The second in a three-part series of articles based on ALM’s 2011 Law Department Compensation Benchmarking Survey and Law Department Metrics Benchmarking Survey.

E.I. du Pont de Nemours and Company and Pfizer Inc. may be leading the way on convergence programs to shrink the number of law firms they hire, but a new survey by CorpCousel.com sibling ALM Legal Intelligence suggests that few companies are following their lead.

DuPont general counsel Thomas Sager pioneered the convergence model in the mid-1990s (before he was GC), trimming the 350 law firms the company used down to 34 preferred providers. Pfizer GC Amy Schulman followed suit in 2009 with the Pfizer Legal Alliance, with a goal to have 75% of the company’s work done by 19 law firms.

The ALM survey, released in September, questioned 99 companies. The average number of law firms employed in 2010 by companies earning between $1 billion and $4.9 billion was 43. The number grew exponentially for larger companies (with earnings over $5 billion in revenue) using an average of 173 law firms. (See chart here.)

Legal department consultant Albert Parker said the trend didn’t surprise him. “I hear people are trying to winnow down the field of outside law firms, but I haven’t seen a whole lot of that happen,” said Parker, former general counsel at Wyeth (which became part of Pfizer) and now principal at GC Legal Advisors in Radnor, PA. He added, “A number of companies—despite statements to the contrary—continue to use many outside counsel.”

Legal consultant Rees Morrison, president of Rees Morrison Associates in Princeton, explained that it makes sense for larger companies to need many more law firms. “You can be sued in more jurisdictions; you operate in more countries; you have more inside lawyers, each with a law firm or two they like to use; you have more lines of business—and all of these boost the absolute number of firms used.”

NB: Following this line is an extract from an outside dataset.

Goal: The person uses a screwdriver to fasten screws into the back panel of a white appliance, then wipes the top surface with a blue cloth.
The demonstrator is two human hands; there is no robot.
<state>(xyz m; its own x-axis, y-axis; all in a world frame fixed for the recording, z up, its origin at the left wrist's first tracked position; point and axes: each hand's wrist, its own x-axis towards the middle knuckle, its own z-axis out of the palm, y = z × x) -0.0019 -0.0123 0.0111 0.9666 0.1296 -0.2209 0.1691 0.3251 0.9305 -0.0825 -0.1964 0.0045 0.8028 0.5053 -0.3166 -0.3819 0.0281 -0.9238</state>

Despite the statistics, a type of convergence could still be going on. More companies, like DuPont and Pfizer, could still have the bulk of their legal spend going to a relatively few number of firms, even if many more law firms shared the smaller remainder. (See chart here.)

On legal spending, Morrison said he would be surprised if external spend per unit of revenue increases with a company’s size—and he would be right. The ALM survey showed that, excluding companies with revenue under $100 million, the median inside versus outside legal expense as a percentage of a law department’s total expenses remained steady at about 40 percent inside/60 percent outside, no matter how large the company.

Morrison explained, “From my consulting and research, scale advantages hold for law departments: the larger the department—and thus likely the larger the company—the lower the total legal spending as a percentage of revenue goes. So it does not make sense that external spend rises, unless internal spend drops dramatically.”